• [What is needed]:
Would you print the lines below exactly, beginning at the line that has "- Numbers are" and stopping after the line that has "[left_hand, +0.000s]"? Only those lines, and no pictures.

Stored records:

--- START ---

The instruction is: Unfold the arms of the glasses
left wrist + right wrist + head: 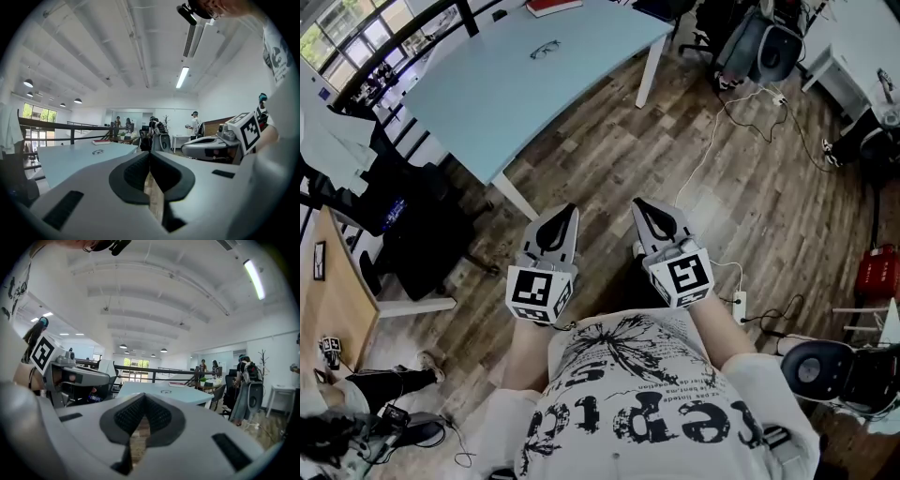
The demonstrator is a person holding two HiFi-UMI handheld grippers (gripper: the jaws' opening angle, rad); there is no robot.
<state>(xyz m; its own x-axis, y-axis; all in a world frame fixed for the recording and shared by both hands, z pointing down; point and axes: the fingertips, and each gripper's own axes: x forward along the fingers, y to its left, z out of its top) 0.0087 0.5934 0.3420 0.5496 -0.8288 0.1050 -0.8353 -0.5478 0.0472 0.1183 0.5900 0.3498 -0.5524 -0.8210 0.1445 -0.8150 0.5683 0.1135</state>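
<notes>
Left gripper (567, 212), right gripper (639, 205) at waist, fingers (555, 232) clenched, empty. Glasses (546, 49) well off, toward counter (478, 94) far edge. Close in first, release fingers, pin frame, swing arms gently.

A pale blue curved table (487, 94) stands on brown wooden plank flooring (609, 159). A red book (553, 6) lies at the table's far edge, and a grey-black office chair (764, 47) sits to its right.
</notes>
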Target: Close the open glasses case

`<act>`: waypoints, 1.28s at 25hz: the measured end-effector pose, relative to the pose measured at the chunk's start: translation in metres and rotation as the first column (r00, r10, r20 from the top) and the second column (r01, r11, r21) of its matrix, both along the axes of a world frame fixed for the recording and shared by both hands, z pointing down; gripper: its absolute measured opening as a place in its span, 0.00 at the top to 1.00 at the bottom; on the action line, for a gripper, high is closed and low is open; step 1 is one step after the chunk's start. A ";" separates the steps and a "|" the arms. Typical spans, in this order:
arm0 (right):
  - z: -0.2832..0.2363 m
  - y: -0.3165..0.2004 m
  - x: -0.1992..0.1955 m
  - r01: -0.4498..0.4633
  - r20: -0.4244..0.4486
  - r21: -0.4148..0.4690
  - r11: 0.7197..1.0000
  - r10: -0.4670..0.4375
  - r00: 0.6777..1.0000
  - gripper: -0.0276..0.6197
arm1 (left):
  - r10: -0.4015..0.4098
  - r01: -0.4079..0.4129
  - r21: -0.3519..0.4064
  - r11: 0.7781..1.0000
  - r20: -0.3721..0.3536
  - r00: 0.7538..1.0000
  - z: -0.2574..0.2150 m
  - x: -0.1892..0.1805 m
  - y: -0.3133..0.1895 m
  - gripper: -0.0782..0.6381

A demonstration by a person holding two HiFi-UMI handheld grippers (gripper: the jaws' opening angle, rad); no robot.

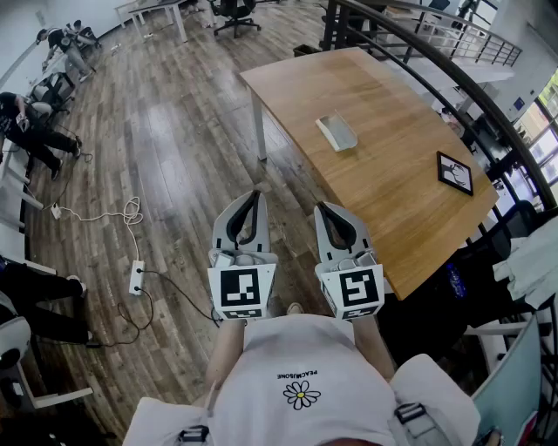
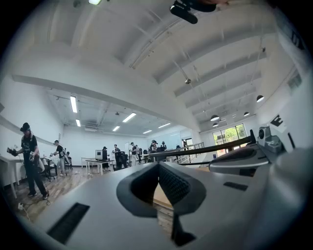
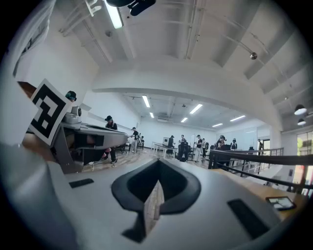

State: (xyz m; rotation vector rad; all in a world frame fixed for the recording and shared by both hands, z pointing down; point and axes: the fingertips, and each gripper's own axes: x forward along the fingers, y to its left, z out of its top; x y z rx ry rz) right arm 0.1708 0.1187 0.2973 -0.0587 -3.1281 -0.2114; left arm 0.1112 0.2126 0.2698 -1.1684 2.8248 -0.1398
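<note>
— Wood-plank flooring fills most of the room, with a light wooden table (image 1: 384, 165) on white legs standing toward the upper right. What's on it?

— A pale grey oblong glasses case (image 1: 336, 131) lies near the table's middle. It is too small in the head view to tell how its lid stands. A flat black-framed square panel (image 1: 454, 172) lies well apart from it, near the far right edge.

— And the hand-held grippers?

— The left hand-held gripper (image 1: 255, 195) and the right hand-held gripper (image 1: 325, 209) hang side by side over the floor, short of the table. Each has its jaws pressed together with nothing between them. Both point level.

— So what stands between them and the case?

— A strip of floor, then the table's near edge and a stretch of bare tabletop. The case is well apart from both.

— Anything else around?

— A dark curved railing (image 1: 453, 70) runs behind the table. On the floor to the left lies a white power strip (image 1: 137, 277) with trailing cables. People stand or sit along the left wall, and a black office chair (image 1: 235, 13) stands at the far end.
</note>
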 end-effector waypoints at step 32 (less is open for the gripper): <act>0.023 0.000 -0.002 0.149 -0.015 -0.056 0.987 -0.150 0.989 0.95 | -0.131 0.132 0.031 0.991 -0.023 0.991 0.015 -0.014 0.025 0.87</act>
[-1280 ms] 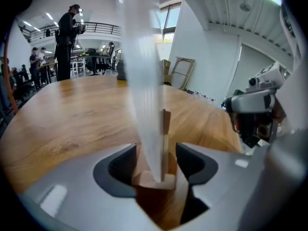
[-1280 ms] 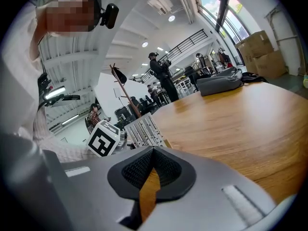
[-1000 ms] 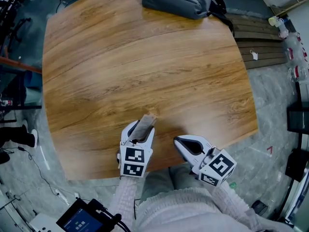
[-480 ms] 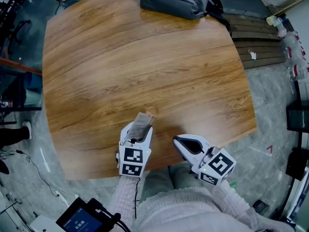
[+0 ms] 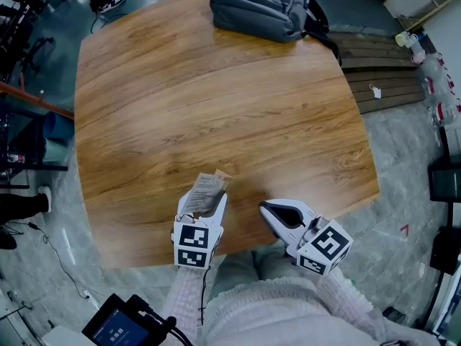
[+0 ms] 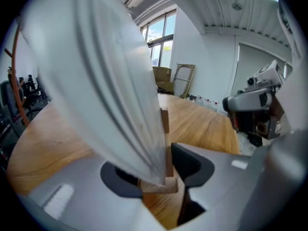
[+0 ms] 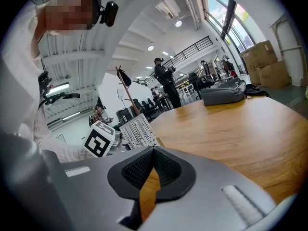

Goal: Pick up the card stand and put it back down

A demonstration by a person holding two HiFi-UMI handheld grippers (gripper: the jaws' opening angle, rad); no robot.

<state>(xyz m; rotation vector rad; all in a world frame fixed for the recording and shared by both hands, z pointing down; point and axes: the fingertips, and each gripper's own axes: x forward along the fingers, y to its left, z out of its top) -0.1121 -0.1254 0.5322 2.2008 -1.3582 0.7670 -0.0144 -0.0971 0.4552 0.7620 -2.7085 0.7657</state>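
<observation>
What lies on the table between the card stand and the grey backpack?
Nothing: the head view shows only bare wooden table from the card stand to the grey backpack.

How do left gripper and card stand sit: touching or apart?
Touching. Left gripper view: the left gripper clamps the card stand by its wooden base, jaws on both sides.

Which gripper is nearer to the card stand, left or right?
Left. The left gripper, its jaws just closed further, grips the card stand; the right gripper, jaws together, is apart to its right.
</observation>
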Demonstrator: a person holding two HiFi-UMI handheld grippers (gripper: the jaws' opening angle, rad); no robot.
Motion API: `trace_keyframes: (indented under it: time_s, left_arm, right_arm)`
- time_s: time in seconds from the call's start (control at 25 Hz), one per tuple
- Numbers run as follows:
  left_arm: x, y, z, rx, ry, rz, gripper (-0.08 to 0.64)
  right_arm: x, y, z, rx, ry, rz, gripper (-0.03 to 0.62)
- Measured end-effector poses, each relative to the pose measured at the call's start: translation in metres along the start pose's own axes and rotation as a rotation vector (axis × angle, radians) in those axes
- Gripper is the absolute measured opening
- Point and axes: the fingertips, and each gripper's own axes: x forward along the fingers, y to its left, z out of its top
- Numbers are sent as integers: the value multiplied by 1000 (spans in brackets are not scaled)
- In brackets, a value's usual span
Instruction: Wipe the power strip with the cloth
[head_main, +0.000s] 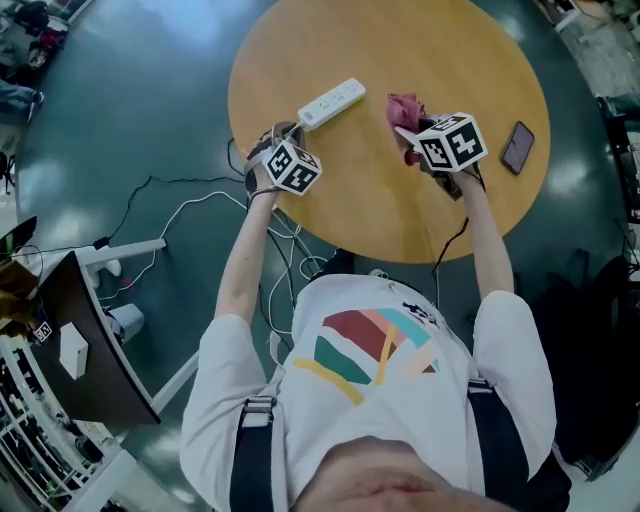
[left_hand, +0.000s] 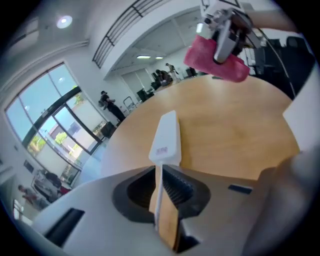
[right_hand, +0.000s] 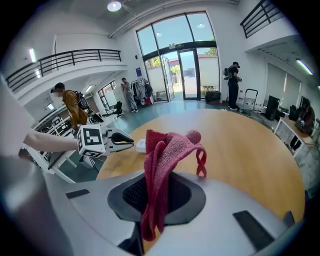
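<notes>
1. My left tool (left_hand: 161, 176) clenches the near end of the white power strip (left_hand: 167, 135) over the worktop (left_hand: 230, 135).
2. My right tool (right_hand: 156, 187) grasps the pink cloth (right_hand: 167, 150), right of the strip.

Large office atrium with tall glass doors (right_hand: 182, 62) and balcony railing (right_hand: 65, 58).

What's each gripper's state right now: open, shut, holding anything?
Left gripper: shut on the near end of the white power strip.
Right gripper: shut on the pink cloth.
</notes>
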Motion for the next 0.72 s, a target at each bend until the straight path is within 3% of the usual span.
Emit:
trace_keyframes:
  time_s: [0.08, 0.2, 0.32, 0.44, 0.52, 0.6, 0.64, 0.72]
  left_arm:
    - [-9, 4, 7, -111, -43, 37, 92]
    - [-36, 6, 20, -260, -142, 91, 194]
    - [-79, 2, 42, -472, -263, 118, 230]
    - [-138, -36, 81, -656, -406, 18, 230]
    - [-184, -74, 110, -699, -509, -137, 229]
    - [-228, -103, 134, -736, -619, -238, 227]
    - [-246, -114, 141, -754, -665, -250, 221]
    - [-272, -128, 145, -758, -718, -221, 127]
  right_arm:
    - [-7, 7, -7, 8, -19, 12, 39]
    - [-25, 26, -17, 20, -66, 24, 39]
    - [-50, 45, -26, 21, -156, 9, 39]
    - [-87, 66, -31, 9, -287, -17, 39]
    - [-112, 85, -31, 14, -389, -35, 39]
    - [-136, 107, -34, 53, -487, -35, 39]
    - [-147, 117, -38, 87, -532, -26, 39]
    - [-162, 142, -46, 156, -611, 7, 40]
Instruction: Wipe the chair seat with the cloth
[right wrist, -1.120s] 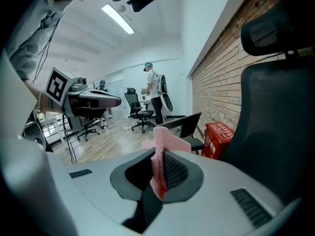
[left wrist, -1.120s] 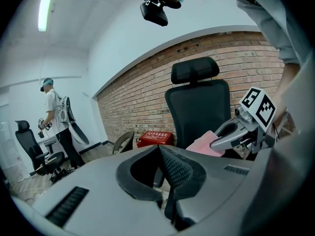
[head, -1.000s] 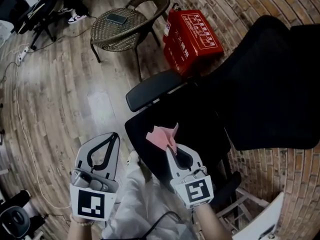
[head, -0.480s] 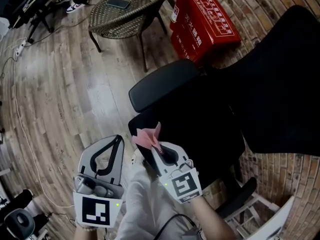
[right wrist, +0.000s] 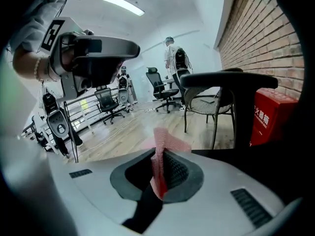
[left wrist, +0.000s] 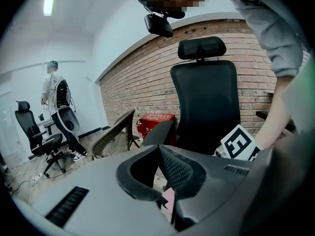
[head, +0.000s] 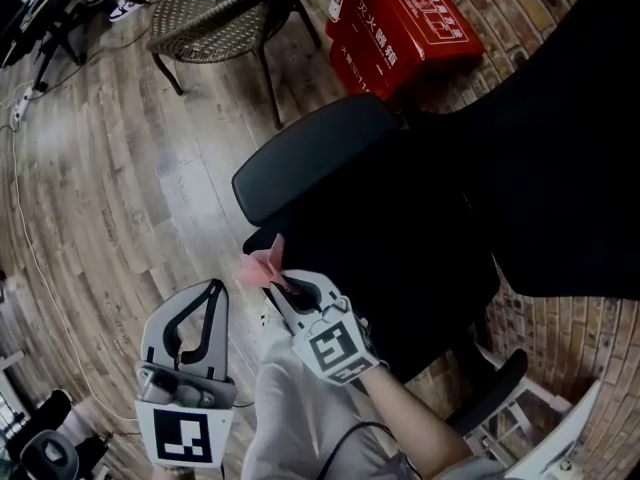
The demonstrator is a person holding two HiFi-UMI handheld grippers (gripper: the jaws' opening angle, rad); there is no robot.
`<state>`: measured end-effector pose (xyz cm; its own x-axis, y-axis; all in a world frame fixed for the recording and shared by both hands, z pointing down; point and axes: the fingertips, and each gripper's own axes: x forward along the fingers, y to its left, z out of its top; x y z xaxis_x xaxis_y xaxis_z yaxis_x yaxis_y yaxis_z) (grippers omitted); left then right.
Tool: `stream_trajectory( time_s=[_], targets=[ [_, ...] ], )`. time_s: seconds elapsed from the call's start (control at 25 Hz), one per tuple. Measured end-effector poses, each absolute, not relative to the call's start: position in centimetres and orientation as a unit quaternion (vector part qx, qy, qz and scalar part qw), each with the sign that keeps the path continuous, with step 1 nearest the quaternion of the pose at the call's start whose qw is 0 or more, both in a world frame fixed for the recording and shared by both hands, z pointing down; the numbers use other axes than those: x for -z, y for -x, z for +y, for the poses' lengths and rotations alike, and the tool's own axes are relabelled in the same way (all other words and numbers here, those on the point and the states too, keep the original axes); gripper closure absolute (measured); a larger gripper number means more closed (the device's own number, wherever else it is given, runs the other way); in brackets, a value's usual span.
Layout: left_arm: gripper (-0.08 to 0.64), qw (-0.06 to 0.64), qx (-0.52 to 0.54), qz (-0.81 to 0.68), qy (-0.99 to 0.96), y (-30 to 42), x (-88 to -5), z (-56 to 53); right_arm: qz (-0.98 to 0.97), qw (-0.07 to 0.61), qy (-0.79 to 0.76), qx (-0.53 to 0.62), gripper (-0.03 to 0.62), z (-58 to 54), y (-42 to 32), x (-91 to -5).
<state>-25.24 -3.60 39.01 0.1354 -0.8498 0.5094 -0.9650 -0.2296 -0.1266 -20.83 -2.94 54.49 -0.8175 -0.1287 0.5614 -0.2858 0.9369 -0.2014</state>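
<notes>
Wood-plank floor [head: 90,198] runs throughout. A wicker chair [head: 220,23] stands at 11 o'clock, a red box [head: 400,18] at 1 o'clock beside the brick wall [left wrist: 142,87]. A ceiling strip light [right wrist: 123,4] glows overhead.

chair seat sinking into shadow, room cropped at the edges

the black chair seat [head: 400,258] is showing too dark for its surface to be told; the cloth [head: 260,266] is lying partly hidden between the jaws of the right gripper [head: 287,286]; the top edge is cutting off the wicker chair [head: 210,8] and the red box [head: 400,18], its print showing too small to read; the backrest [head: 560,158] is running off the right edge.
</notes>
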Motion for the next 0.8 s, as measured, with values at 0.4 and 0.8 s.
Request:
stream_trajectory(
  time_s=[0.4,0.8],
  targets=[
    [0.541,0.101,-0.255,-0.564,-0.778,22.4,-39.9,-5.3,-0.932,0.313,-0.133,-0.123,0.537,-6.7,18.9,-58.2],
    [0.541,0.104,-0.252,-0.531,-0.802,19.1,-41.6,-7.1,-0.92,0.323,-0.188,-0.122,0.537,-11.4,14.6,-60.2]
  ],
)
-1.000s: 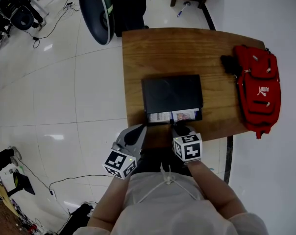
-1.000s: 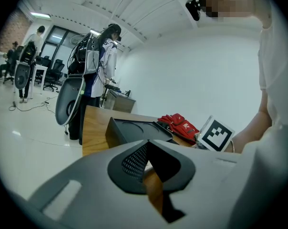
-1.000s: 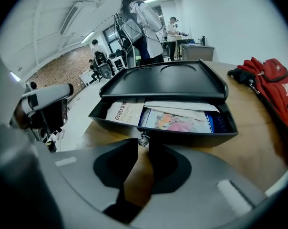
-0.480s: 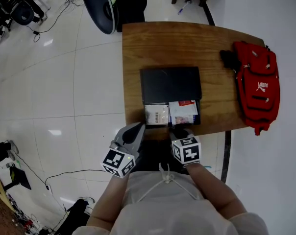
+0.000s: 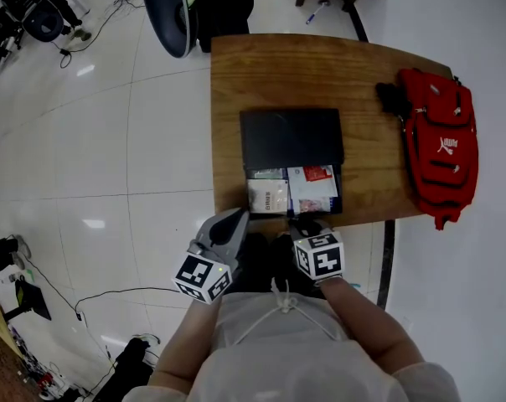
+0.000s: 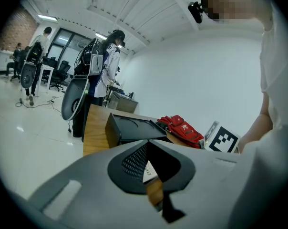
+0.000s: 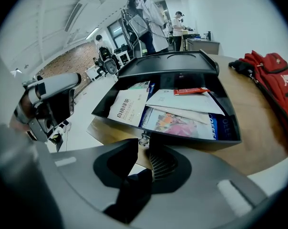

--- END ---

• [Answer to the problem]:
- Numbers are sent as integers: the value multiplied by 1000 (spans in brackets are not scaled)
- In brackets, a value's usual span
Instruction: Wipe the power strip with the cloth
[head_main, +0.000s] 
[left_hand, +0.000s] 

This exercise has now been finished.